L’Esprit est tout autant le Souffle de vérité. Quand il viendra, lui, l’Esprit de vérité, il vous conduira dans la vérité tout entière. (Jn 16,13) Ainsi, ce guide intérieur insuffle la capacité de parler juste [3].
Mais pas le monde
Le monde n’a pas toujours la même signification en saint Jean. Le monde qui ne peut recevoir le Souffle de vérité parce qu’il ne le voit ni ne le connaît, c’est le monde des non-croyants. Jésus envoie ses disciples dans ce monde pour qu’à leur tour, ils annoncent le salut qui consiste à connaître Jésus dans le mystère de sa Passion et accueillir sa Parole (Jn 17,15.18). L’Esprit sera avec eux pour intervenir dans le monde et ouvrir les cœurs pour que le Règne de paix et de justice advienne.
En certaines circonstances, Jean parle d’un monde hostile (Jn 15,18 ; 17,14). Ce sont des personnes qui ont vu les signes, qui ont écouté les enseignements, mais qui ne veulent pas croire en lui. Elles vont finalement mener Jésus à la mort. Les disciples auront à faire face à leur tour à cette haine et seront aussi persécutés.
Vivre en intimité
Jésus promet que le souffle de vérité reste « auprès de vous, il demeure en vous et il sera en vous » (Jn 15,17). À plusieurs reprises dans la péricope, il indique l’amour du Père et son amour. « Si quelqu’un m’aime, il gardera ma parole, et mon Père l’aimera, et nous viendrons vers lui et nous ferons chez lui notre demeure. » (Jn 14,23)
Au verset 20, il affirme : « Moi je suis en mon Père, et vous en moi, et moi en vous. » Cette insistance en quelques versets sur la présence intime de Dieu au cœur du disciple est révélatrice de l’intention de Jésus : il promet à ses disciples de ne pas les laisser orphelin (v. 18).
En ce moment précis où il marche vers la croix, Jésus tient à ce que les disciples lui donnent toute leur confiance quand les moments plus difficiles s’abattront sur eux. Sur l’heure, ils restent avec des questions (celles de Pierre, de Thomas, de Philippe, de Judas, non pas l’Iscariote). Mais ils retrouveront en eux toute la force de cette promesse par l’écoute attentive et accueillante de l’Esprit de vérité qui rappellera toute chose.
Aujourd’hui
Réciter cette péricope permet aux récitantes de goûter à l’intimité de leurs relations avec le Père et le Fils dans le Souffle de vérité. En le récitant, c’est un peu comme si elles faisaient leur le testament de Jésus. Depuis la session, plusieurs participantes témoignent qu’elles vivent un moment de prière lorsqu’elles récitent Jn 14,15-24. Suivant l’exemple des disciples, elles expérimentent être habitées et soutenues par le Souffle dans les défis que leurs vies comportent.

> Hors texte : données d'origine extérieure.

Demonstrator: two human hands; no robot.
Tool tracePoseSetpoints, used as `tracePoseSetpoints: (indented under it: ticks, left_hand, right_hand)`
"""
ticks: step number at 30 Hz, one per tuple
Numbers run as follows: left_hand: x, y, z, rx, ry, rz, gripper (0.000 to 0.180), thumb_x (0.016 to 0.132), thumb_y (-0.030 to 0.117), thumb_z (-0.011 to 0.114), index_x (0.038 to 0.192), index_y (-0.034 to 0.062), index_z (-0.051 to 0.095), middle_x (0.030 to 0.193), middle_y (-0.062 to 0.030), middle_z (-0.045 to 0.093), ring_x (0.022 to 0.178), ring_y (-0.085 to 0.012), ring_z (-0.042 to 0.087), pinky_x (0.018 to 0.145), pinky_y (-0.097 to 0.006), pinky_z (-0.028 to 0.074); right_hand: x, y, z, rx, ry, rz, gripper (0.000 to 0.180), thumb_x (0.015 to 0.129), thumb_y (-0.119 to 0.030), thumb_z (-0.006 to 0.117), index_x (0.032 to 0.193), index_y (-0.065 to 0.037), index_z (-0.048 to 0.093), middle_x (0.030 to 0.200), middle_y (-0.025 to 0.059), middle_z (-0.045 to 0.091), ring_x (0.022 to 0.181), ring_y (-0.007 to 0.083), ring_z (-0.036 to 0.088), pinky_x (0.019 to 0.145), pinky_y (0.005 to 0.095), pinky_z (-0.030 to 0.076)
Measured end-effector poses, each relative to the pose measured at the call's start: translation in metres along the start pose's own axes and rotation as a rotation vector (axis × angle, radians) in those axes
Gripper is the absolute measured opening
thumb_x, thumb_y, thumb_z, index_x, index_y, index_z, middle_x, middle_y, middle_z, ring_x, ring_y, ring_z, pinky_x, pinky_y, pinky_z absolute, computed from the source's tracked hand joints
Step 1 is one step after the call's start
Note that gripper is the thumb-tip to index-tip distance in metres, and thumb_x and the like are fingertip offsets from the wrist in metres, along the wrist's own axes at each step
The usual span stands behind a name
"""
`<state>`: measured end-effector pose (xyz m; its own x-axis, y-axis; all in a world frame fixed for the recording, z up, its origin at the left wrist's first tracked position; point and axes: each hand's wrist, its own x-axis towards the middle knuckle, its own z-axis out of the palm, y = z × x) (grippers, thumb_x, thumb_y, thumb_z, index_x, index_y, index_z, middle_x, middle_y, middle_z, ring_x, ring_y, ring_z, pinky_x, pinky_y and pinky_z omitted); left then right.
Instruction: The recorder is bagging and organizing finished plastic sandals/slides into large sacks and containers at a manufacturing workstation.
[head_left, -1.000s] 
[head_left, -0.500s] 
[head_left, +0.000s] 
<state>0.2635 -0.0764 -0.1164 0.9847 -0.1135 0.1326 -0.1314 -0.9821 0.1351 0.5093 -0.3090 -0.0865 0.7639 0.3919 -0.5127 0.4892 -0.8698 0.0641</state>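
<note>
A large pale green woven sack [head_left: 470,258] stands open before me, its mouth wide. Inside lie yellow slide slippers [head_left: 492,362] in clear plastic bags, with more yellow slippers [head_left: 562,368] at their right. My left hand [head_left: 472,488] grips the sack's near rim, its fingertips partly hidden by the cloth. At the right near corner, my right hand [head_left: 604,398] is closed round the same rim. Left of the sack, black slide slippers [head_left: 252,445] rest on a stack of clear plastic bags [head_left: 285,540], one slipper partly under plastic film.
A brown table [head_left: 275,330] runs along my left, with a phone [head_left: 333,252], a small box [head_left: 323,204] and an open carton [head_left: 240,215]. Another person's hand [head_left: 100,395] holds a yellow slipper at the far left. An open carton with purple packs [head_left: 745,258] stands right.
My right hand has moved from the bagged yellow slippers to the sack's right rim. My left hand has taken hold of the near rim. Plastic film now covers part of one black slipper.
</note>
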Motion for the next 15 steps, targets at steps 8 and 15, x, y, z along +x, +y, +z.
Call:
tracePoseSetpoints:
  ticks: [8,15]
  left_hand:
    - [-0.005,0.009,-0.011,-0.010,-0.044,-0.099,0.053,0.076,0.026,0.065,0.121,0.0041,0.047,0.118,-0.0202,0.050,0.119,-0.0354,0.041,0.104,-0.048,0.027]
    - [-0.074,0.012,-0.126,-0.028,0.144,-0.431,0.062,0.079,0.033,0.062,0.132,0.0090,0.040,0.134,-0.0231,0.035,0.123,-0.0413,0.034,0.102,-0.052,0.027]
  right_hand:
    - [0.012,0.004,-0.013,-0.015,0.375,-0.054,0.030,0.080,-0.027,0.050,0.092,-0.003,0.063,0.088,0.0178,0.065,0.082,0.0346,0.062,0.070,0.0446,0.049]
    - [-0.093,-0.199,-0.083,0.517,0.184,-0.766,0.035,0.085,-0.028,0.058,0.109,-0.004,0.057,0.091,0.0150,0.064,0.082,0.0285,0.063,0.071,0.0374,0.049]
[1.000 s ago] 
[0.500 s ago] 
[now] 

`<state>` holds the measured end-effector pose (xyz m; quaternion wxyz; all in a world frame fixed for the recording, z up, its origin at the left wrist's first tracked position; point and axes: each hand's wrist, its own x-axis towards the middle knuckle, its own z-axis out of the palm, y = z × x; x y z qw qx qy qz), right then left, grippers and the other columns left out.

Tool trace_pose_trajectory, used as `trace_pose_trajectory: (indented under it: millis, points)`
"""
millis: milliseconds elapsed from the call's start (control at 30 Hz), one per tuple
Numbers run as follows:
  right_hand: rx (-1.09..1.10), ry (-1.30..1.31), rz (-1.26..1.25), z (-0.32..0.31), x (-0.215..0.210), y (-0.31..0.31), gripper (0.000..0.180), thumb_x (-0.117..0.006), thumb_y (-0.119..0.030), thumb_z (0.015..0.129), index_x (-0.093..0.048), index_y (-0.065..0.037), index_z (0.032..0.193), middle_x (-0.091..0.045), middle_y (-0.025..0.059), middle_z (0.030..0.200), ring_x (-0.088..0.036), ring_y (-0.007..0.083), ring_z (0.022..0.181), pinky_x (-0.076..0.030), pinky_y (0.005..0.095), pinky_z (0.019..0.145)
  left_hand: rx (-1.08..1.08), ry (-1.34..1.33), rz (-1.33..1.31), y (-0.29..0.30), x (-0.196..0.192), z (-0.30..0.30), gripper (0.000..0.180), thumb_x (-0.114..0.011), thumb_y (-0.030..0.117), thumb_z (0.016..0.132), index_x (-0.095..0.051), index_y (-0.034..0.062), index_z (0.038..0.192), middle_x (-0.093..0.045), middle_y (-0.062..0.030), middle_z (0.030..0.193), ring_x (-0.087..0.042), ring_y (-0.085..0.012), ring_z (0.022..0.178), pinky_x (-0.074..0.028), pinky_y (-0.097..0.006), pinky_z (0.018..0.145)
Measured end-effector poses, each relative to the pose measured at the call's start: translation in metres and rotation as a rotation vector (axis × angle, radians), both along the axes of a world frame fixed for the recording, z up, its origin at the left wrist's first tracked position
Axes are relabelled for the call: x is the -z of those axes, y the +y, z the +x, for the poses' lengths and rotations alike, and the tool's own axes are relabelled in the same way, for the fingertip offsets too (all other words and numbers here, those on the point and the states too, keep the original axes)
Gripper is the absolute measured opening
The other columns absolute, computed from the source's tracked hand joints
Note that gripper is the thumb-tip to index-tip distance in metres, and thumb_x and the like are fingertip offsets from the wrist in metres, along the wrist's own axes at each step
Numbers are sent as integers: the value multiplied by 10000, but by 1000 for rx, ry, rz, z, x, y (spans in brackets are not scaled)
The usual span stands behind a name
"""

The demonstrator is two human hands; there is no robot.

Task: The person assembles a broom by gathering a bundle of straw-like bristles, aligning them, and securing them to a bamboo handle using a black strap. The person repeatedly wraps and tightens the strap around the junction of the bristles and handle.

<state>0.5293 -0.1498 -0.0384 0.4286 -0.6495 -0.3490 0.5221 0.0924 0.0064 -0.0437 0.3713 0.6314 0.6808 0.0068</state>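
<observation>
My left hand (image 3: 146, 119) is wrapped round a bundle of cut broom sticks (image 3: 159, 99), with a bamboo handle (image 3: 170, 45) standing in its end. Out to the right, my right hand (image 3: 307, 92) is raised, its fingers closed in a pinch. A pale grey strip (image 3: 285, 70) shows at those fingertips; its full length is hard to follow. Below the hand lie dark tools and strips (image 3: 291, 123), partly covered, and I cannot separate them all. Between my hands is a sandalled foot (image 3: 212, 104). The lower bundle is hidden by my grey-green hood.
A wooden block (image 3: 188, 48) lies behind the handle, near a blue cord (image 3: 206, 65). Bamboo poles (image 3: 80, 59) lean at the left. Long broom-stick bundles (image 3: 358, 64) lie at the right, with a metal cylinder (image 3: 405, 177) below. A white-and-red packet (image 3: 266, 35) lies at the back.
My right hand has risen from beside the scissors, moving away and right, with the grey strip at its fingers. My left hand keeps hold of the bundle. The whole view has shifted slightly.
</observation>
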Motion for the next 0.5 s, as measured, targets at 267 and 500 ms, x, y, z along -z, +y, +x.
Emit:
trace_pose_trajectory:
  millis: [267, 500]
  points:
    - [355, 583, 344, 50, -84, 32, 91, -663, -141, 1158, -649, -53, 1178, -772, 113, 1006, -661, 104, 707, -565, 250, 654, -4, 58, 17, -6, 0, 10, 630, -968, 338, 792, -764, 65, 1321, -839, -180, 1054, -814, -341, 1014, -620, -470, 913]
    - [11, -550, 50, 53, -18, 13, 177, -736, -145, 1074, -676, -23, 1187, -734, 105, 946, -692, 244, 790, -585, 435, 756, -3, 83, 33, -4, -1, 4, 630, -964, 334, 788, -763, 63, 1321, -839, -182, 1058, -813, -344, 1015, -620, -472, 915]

Hélène Pinard, FCSCJ, est bibliste et transmetteure de l’Association canadienne du récitatif biblique.
[1] Xavier-Léon Dufour, article « Commandement », Dictionnaire du Nouveau Testament, Seuil, 1996.
[2]
Sylvain Campeau, article « Paraclet », Les mots pour le dire, 16 mai 2022.
[3] Anne-Marie Chapleau, « Un diapason intérieur », Célébrer la Parole, dimanche de la Pentecôte (B), 19 mai 2024.